## Task prompt:
Report, word for word, every line of the material that contains "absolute".

## Supplied data:
::::::::::

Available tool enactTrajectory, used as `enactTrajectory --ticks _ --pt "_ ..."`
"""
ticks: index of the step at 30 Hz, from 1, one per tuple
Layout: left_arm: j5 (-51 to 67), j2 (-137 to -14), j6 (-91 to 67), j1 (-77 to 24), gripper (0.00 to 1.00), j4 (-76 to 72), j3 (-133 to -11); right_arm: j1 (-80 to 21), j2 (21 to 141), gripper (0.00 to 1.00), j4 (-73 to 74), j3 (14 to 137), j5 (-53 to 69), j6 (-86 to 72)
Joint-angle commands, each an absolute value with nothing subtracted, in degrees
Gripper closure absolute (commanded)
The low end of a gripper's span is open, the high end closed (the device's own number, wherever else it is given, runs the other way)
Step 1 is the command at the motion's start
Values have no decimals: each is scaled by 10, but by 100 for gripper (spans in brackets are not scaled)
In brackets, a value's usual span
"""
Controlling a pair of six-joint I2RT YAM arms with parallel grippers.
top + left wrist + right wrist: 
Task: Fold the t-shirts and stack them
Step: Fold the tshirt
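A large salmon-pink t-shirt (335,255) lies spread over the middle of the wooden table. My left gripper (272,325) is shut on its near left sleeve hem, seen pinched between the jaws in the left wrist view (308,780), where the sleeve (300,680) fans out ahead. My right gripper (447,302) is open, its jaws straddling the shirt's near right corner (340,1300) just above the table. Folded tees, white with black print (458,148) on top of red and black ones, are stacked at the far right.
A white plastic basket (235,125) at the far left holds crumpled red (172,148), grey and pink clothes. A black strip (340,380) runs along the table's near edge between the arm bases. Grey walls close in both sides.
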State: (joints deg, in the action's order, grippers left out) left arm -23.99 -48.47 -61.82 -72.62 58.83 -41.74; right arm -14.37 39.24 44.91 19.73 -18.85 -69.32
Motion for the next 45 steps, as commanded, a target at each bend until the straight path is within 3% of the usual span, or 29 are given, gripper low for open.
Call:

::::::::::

## Exercise response:
Joint-angle commands, each an absolute value with nothing subtracted, in degrees
Gripper closure absolute (commanded)

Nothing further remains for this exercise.